Thursday, May 5, 2005

Korea's SK Telecom Grows Market Share

SK Telecom, South Korea's leading mobile carrier, expanded its market share from 42.6% to 54.5% in 2003, according to figures from the Korea Information Strategy Development Institute (KISDI). A report from The Korea Times states that SK Telecom continues to hold a greater than 50% market share despinte efforts from the Korean government to dilute its market dominance, including a restriction that only SK Telecom users were allowed to switch their carriers without having to change their numbers during the first six months of 2004. The duopoly of SK Telecom and KTF, a wireless affiliate of predominant fixed-line firm KT, accounts from an estimated 85% of the overall mobile market in Korea.

Vonage Raises Additional $200 Million

Vonage plans to raise $200 million through the private sale of securities. The new funding will bring total equity in the company to about $400 million.
  • In March 2005, Vonage crossed the 500,000 subscriber line milestone.

  • In August 2004, Vonage closed $105 million in fourth round venture funding, bring total investment at the time $208 million. That round was led by New Enterprise Associates (NEA) and included the participation of 3i, Meritech Capital Partners and existing investors.

Marconi Announces Corporate Restructuring

Marconi announced a major corporate restructuring around four different product groupings and geographic centres of excellence. Marconi will continue to market its full product range on a global basis. The four new business groups are:

  • SoftSwitch (Northern Europe)

  • Wireless (Central Europe)

  • Optical & Access Networks (Southern Europe)

  • Data Networks (North America)

Each of these groups will continue to provide its customers with Network Integration and Installation, Commissioning and Maintenance Services.

Marconi expects it will have to cut up to 800 jobs in the UK and has initiated discussions with its trade union. The restructuring will dismantle much of the company's current UK-based central Operations organisation. The company plans to provide a financial update on on 17-May-05.

U.S. Court of AppealsThrows Out FCC's Broadcast Flag

The U.S. Court of Appeals for the D.C. circuit ruled against the FCC in a case involving its requirement for electronic devices to support "broadcast flag" anti-piracy protection measures for digital broadcast television. The broadcast flag is a digital code embedded in a digital broadcast stream, which prevents digital television reception equipment from redistributing the content. The ruling is expected to have broad implications on the distribution of digital content.

The court found that Congress had never given the FCC the authority "to regulate apparatus that can receive television broadcasts when those apparatus are not engaged in the process of receiving a broadcast transmission." The broadcast flag affects receiver devices only after a broadcast transmission is complete.

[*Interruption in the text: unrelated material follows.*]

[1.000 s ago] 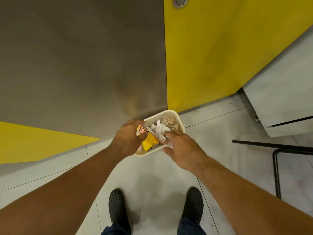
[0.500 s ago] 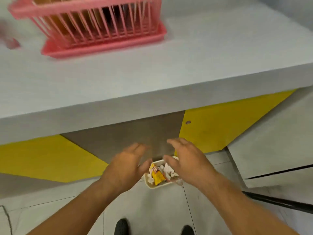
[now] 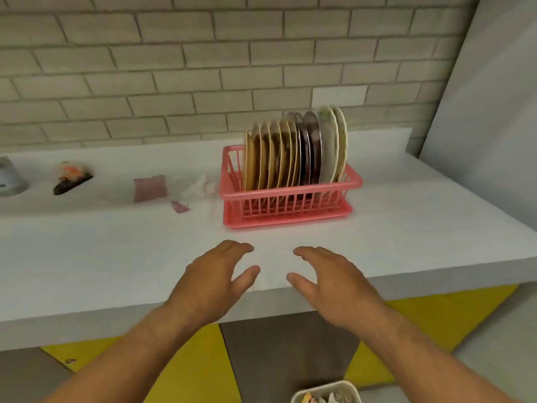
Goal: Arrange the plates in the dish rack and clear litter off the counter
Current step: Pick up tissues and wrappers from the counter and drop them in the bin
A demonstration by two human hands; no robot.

The court noted that in the seven decades of its existence, the FCC has never before asserted such sweeping authority.

The American Library Association filed the challenge to the FCC's broadcast flag rule.
  • In November 2003, the FCC adopted its "broadcast flag" anti-piracy protection measure for digital broadcast television, saying that consumers' ability to make digital copies will not be affected. Under the order, the FCC permitted use of the flag at the discretion of the broadcaster. Equipment capable of receiving DTV signals over-the-air were required to support the broadcast flag requirements by July 1, 2005. Other products such as digital VCRs, DVD players and personal computers that are not built with digital tuners installed are not required to comply with the new rule. In addition, the FCC explained that existing televisions, VCRs, DVD players and related equipment would remain fully functional under the new broadcast flag system.